By 2001, the ISO 12083 standard for journal articles [ISO 12083:1994, Information and documentation -- Electronic manuscript preparation and markup] was not widely adopted, having been described as, "way too complicated, yet it is not flexible enough." As a result, most publishers who had implemented SGML had created custom DTDs, and many publishers had not even started such projects due to their cost and complexity.

Inera was approached in 2001 by Harvard University and The Andrew W. Mellon Foundation to look at format issues for long-term archiving of electronic journal articles. At the time, some publishers were beginning to create online-only journals and people in libraries were beginning to ask how to archive these materials.
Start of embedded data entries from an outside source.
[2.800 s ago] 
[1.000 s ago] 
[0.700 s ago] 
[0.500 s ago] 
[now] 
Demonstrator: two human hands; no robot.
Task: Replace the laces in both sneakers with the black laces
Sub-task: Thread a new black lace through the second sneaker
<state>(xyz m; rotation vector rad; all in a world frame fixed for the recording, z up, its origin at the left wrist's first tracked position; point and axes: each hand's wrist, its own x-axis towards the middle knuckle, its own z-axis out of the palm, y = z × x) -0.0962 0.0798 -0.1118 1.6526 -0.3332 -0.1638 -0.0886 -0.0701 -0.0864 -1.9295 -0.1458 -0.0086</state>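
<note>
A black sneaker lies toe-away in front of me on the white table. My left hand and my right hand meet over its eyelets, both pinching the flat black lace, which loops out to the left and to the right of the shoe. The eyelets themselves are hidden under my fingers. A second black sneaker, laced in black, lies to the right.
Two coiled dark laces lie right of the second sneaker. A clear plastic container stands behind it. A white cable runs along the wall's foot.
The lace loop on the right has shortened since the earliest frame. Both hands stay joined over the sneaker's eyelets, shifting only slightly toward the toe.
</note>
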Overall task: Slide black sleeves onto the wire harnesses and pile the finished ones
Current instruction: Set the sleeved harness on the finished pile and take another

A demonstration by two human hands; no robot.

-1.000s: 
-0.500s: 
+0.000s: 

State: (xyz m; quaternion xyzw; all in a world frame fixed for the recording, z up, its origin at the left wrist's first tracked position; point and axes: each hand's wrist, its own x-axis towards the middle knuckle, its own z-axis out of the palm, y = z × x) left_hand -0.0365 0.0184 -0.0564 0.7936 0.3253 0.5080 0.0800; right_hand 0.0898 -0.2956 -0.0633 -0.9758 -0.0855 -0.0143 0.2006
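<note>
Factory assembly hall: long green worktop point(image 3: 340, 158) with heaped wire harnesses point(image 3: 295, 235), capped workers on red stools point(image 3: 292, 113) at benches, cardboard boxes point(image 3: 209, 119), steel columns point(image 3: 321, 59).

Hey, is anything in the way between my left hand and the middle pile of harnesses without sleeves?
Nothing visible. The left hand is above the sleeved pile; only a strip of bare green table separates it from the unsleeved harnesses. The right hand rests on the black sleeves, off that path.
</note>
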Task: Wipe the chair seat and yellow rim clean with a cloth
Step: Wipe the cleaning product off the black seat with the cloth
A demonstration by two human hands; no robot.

In our first conversation with Harvard, we determined two things: PDF was not a viable archive format, and XML was usable as an archive format, but each publisher had its own DTD. We were asked if it would be possible to create a single archive DTD that could be used as a common format to preserve the intellectual property of all journals. 

We performed a month-long study that examined DTDs from 10 different publishers and determined that the model could be built, but the estimate cost was prohibitive. After further exploration, collaboration with PubMed Central seemed possible. PubMed's DTD wasn't quite where we needed it to be for Harvard's use, but their consultant was Mulberry [NISO Voting Member Mulberry Technologies, Inc.]. A meeting took place that included me, Debbie Lapeyre [Mulberry Technologies, Inc.], Jeff Beck [The National Center for Biotechnology Information (NCBI)], David Lipman [NCBI], Don Waters [Andrew W. Mellon Foundation], and Dale Flecker [Harvard University Libraries]. At the meeting's end, Debbie, Jeff, and I were asked to collaborate on a DTD that would meet Mellon and Harvard's requirements. (The archive was later built as Portico.)

What was the result of that collaboration?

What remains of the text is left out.